— Exercise requirements —
In the material below, the lines from the one containing "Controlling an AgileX" through the one containing "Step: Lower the" are to be given again exactly, ends included, and no others.

— Data in this exercise —
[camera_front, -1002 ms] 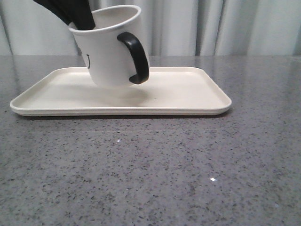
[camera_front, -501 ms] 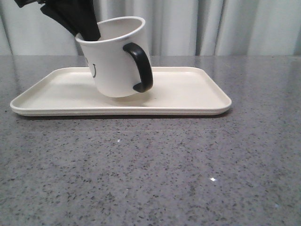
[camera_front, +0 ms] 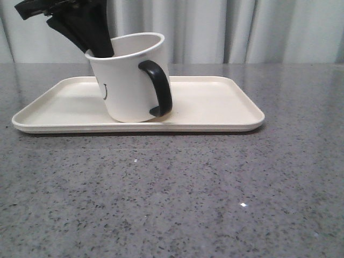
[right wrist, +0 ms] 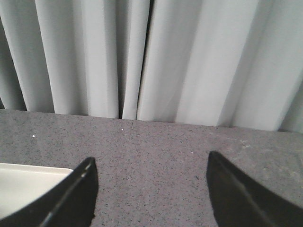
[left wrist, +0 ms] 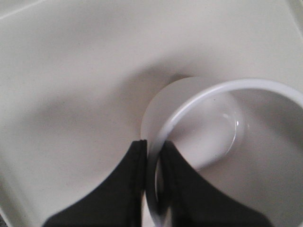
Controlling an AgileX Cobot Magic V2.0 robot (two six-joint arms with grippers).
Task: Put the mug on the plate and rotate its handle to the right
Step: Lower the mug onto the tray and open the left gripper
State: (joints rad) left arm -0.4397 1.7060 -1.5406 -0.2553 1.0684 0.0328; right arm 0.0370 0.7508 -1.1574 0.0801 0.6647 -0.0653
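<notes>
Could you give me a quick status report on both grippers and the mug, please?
Left gripper shut on mug rim. Right gripper open, holding nothing. Mug on plate, slightly tilted; handle faces front-right. Nothing in the way.

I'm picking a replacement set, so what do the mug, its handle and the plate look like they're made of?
The mug looks like glazed ceramic: white, smooth, with a glossy highlight inside in the left wrist view. Its handle is glossy black, likely the same glazed ceramic. The plate is cream with a duller sheen; it could be melamine, plastic or matte ceramic.
</notes>
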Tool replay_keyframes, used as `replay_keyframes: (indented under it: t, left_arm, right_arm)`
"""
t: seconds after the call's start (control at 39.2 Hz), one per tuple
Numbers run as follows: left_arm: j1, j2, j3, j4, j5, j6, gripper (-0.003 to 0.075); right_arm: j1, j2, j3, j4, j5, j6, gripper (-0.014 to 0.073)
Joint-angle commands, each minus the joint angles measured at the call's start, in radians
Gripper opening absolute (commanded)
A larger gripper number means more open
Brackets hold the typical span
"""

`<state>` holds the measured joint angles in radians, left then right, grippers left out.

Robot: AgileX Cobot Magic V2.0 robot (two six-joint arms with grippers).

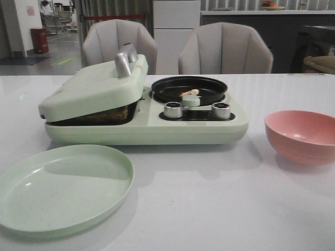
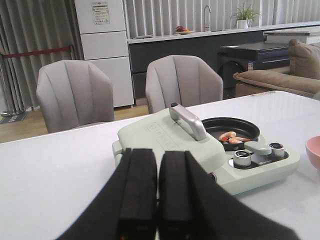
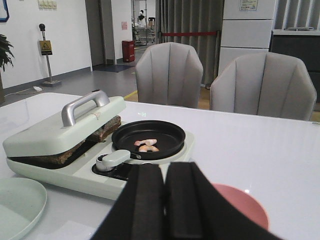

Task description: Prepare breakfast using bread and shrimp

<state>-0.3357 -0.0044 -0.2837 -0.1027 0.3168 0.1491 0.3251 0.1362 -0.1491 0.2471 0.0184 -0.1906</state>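
The bread [image 1: 102,115] shows only as a dark brown edge under the closed pale green lid [image 1: 94,83] of the breakfast maker; it also shows in the right wrist view [image 3: 106,129]. The pink-orange shrimp [image 1: 189,93] lies in the black pan [image 1: 209,90], and shows in the left wrist view [image 2: 231,136] and the right wrist view [image 3: 146,145]. My left gripper [image 2: 157,200] is shut and empty, held back from the maker's left side. My right gripper [image 3: 164,205] is shut and empty, in front of the knobs. Neither gripper shows in the front view.
An empty pale green plate [image 1: 63,188] lies at the front left. An empty pink bowl [image 1: 303,137] stands to the right of the maker, just beside my right gripper [image 3: 247,205]. Two silver knobs [image 1: 173,110] face the front. Grey chairs stand behind the table.
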Motion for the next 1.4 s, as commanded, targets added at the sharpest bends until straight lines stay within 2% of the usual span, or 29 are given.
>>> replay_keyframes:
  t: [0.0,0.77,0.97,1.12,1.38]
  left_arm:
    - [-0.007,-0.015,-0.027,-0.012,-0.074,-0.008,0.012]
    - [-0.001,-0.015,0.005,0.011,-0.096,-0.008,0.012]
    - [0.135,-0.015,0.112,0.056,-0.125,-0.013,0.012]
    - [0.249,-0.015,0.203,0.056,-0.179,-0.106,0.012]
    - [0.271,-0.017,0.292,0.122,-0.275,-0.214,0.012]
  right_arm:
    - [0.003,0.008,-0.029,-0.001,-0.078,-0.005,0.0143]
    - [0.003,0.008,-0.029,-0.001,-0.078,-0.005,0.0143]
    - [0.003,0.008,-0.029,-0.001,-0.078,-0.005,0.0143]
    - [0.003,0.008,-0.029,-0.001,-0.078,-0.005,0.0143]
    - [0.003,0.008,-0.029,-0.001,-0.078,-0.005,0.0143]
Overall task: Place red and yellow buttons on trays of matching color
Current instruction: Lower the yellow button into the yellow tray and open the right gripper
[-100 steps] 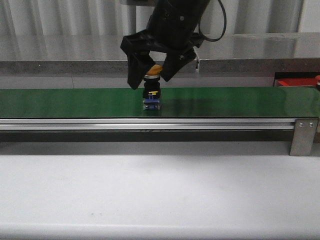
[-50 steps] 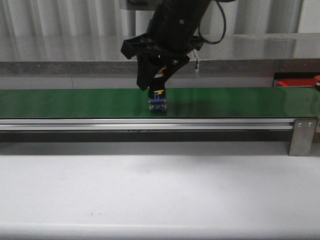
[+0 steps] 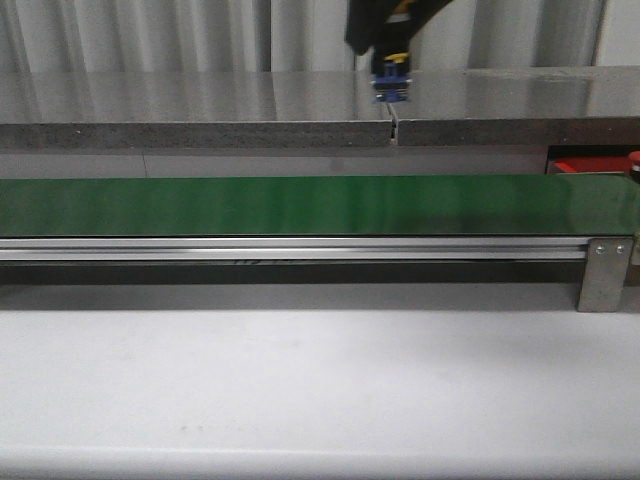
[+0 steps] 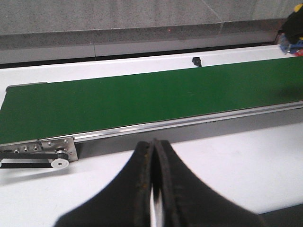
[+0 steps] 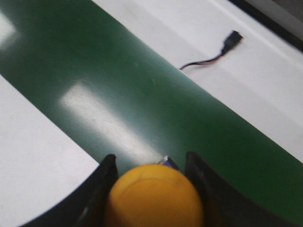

— Solved exercise —
Controlling an AgileX Cobot Magic V2.0 robot (two six-joint arms with grippers).
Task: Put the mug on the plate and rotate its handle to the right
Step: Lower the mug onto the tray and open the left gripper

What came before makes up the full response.